Guilherme e Juliana eram dois gémeos falsos, abandonados à porta do orfanato, na véspera da visita de Margarida a essa instituição. Tinha -se apaixonado logo no primeiro olhar, o choro das crianças fê-la debruçar-se no berço de ambos e só várias horas depois, na hora do fecho do orfanato é que Margarida fora obrigada a deixá-los, para na manhã seguinte voltar mal o orfanato abrira.
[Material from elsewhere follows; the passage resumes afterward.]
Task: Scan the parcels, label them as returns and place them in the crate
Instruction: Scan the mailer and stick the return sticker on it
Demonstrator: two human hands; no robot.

Algumas semanas depois já os tinha em casa.Margarida jamais se sentira tão feliz como o fora a partir do dia da adopção dos seus filhos, só este grau de parentesco faz sentido atribuir perante alguém que tanto ama e quer bem, como Margarida sente e quer por e para aqueles dois bebés. A vida amorosa de Margarida também se restabeleceu ao apaixonar-se pelo pediatra de Guilherme e Juliana, o Dr. Pedro. Margarida tinha por fim encontrado o verdadeiro amor, o vencedor.




Nem todos os finais felizes são constituídos por capítulos vitoriosos, o caminho para a felicidade é longo e, por vezes, duro, mas não impossível de ser percorrido. O segredo? Encontrar o verdadeiro amor, o vitorioso.